**YOUR ASSIGNMENT**
Report every line of the listing below in which the string "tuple" appears.

**RECORDS FOR THE EXERCISE**
::::

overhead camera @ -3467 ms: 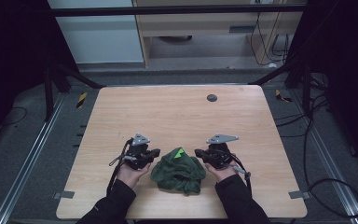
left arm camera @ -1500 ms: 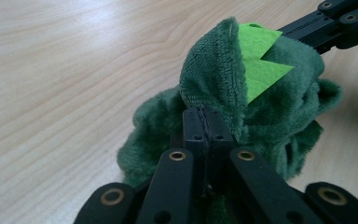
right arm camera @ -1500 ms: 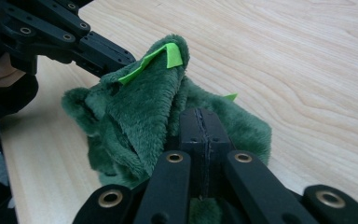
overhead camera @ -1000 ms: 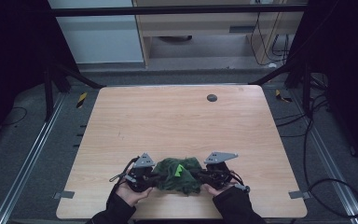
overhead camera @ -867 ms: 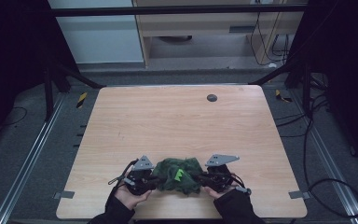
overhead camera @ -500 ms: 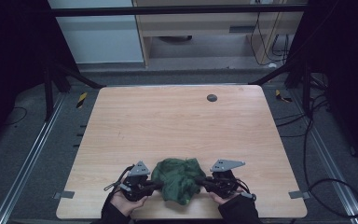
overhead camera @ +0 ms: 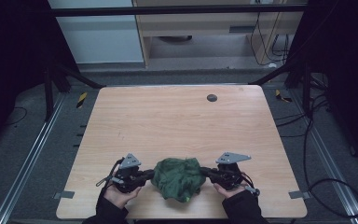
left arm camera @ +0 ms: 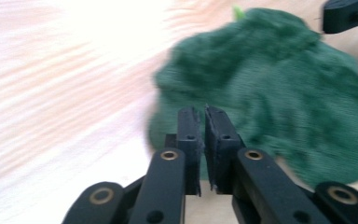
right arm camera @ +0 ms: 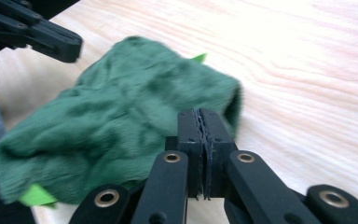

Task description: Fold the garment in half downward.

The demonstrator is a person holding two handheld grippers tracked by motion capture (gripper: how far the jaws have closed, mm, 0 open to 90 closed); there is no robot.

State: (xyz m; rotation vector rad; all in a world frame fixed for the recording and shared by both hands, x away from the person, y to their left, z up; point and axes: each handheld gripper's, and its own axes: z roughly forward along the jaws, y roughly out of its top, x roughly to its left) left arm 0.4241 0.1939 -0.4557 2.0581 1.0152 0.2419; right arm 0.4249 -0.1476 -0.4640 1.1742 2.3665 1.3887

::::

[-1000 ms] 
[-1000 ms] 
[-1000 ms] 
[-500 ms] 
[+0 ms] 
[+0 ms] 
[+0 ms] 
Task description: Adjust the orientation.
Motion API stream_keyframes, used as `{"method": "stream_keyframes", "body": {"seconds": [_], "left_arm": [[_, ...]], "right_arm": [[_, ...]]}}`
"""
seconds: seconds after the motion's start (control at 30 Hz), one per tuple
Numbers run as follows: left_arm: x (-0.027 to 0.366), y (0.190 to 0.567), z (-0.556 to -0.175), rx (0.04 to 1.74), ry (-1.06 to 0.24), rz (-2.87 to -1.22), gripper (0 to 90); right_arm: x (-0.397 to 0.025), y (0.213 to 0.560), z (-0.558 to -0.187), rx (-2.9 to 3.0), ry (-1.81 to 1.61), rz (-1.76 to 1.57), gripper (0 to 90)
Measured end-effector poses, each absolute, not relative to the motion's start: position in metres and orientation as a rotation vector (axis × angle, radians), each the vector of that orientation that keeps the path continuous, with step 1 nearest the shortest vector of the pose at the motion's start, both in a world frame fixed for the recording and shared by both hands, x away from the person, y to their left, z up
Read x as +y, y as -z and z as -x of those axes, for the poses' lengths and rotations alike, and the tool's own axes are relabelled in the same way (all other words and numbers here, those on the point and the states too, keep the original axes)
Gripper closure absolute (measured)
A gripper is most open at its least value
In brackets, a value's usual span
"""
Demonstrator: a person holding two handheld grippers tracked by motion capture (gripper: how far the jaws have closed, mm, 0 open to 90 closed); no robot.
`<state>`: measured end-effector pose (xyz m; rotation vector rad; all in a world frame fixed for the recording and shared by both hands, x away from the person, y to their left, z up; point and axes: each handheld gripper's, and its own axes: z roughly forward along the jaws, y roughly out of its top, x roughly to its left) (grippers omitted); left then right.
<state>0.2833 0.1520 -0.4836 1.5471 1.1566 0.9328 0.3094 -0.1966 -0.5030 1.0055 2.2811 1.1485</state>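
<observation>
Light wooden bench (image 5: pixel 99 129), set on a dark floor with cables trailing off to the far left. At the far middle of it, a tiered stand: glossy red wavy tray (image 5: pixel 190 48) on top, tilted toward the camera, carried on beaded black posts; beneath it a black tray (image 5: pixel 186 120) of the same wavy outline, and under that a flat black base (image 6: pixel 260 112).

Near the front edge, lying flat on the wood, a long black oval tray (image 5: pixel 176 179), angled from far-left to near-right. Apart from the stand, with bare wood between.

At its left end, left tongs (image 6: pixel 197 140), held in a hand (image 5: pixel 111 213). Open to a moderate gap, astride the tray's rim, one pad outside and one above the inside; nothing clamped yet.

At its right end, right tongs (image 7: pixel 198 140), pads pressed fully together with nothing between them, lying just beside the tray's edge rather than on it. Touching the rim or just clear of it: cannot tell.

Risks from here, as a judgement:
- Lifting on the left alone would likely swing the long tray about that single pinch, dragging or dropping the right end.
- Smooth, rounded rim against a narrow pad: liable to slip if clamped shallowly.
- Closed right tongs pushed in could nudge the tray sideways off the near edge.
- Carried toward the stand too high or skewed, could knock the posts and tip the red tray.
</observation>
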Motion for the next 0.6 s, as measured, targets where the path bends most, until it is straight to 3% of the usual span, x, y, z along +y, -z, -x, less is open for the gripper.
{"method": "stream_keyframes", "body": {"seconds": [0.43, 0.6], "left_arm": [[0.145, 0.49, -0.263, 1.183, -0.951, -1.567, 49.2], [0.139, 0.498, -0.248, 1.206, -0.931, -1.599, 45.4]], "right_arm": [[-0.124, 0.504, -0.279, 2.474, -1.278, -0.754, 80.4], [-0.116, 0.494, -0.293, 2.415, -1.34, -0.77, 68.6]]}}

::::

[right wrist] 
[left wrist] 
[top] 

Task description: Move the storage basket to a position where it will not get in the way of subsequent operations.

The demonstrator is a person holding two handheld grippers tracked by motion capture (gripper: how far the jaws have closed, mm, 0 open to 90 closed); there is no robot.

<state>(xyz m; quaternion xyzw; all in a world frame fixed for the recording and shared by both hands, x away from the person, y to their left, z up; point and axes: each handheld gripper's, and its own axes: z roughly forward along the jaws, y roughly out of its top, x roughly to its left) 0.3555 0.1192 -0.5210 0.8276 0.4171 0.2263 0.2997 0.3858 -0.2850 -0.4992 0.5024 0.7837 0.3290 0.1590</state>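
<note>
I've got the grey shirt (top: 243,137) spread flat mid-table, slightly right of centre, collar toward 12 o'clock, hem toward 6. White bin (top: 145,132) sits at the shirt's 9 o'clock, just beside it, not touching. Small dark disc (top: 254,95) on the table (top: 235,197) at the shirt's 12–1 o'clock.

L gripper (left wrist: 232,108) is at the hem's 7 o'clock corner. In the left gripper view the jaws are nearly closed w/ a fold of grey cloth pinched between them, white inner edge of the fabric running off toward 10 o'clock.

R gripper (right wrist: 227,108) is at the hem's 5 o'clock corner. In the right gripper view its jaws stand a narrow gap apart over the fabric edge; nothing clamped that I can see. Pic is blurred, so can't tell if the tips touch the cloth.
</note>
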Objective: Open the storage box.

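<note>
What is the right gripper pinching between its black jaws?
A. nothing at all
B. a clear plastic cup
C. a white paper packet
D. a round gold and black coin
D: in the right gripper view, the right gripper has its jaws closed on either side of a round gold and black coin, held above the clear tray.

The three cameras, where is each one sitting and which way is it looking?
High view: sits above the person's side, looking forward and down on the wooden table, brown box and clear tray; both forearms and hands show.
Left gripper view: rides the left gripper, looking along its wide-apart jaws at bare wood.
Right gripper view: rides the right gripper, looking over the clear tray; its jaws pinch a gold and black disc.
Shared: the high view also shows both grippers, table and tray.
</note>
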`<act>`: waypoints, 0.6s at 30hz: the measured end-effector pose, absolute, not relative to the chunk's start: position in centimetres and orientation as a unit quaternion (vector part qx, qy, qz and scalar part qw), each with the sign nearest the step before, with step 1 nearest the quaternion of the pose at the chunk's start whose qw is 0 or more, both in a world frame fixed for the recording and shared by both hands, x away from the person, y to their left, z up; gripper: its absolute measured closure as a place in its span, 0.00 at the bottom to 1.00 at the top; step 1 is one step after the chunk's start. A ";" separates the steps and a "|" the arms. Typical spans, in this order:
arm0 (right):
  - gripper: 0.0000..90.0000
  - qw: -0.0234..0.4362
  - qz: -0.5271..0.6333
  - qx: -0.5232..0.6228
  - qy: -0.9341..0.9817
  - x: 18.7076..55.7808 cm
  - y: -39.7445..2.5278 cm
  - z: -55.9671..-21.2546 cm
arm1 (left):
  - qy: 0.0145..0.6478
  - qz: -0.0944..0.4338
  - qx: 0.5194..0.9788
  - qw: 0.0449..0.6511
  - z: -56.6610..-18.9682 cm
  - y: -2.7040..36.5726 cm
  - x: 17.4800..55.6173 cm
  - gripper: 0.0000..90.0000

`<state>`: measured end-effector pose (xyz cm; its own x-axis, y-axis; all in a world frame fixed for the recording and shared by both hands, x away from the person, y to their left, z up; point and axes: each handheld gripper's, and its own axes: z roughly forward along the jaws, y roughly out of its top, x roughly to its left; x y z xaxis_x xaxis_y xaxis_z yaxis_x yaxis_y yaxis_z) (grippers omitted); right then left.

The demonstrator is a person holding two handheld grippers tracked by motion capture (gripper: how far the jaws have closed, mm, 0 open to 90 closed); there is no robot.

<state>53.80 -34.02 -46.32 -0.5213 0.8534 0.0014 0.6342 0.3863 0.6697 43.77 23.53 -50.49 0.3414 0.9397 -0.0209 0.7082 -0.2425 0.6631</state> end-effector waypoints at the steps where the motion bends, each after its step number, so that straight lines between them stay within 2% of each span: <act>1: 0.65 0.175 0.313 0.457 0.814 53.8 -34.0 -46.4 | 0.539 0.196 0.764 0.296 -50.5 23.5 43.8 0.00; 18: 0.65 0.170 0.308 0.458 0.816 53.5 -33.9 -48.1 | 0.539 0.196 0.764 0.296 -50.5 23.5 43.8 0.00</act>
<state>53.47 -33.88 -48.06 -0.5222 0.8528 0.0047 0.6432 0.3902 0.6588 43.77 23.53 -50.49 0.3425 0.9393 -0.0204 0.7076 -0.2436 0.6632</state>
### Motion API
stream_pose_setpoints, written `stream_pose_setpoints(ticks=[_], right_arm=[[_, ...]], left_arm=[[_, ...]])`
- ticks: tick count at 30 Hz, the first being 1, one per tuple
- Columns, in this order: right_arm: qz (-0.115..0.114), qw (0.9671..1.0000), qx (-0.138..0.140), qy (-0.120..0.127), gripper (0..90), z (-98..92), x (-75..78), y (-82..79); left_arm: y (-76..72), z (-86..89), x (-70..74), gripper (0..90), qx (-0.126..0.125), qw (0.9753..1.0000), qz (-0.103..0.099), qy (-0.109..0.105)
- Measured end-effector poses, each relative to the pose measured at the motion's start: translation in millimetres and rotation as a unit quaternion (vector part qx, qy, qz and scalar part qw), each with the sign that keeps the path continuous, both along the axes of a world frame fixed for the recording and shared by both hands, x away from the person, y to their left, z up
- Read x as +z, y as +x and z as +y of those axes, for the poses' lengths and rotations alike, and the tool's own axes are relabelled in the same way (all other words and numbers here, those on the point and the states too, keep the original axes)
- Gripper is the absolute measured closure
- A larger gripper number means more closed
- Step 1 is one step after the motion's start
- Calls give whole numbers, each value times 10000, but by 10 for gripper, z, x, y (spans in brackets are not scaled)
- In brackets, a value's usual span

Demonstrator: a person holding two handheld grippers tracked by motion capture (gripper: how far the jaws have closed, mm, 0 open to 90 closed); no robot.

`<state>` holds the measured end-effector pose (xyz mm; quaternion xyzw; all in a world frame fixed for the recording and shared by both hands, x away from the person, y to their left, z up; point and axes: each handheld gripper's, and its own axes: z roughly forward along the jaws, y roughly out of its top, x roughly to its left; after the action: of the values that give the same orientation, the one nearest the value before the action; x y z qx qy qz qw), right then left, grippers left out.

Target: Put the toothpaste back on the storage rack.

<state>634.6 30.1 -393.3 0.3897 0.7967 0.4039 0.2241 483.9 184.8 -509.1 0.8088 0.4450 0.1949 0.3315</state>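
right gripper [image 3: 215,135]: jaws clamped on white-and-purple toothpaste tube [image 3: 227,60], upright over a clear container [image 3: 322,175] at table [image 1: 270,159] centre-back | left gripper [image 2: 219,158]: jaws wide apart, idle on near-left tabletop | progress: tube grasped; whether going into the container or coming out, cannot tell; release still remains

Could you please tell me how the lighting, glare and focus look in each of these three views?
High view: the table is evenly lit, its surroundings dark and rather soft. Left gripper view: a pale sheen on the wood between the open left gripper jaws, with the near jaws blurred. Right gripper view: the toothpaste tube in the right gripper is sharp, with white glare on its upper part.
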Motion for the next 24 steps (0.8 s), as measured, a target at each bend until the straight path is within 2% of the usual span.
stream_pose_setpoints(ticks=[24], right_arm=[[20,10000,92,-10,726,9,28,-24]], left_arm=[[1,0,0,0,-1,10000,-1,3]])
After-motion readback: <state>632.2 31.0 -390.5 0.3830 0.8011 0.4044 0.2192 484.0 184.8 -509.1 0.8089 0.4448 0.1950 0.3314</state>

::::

**EXERCISE RESPONSE**
seconds: seconds after the motion's start (control at 30 Hz), one per tuple
- ticks: tick count at 30 Hz, the first being 1, one per tuple

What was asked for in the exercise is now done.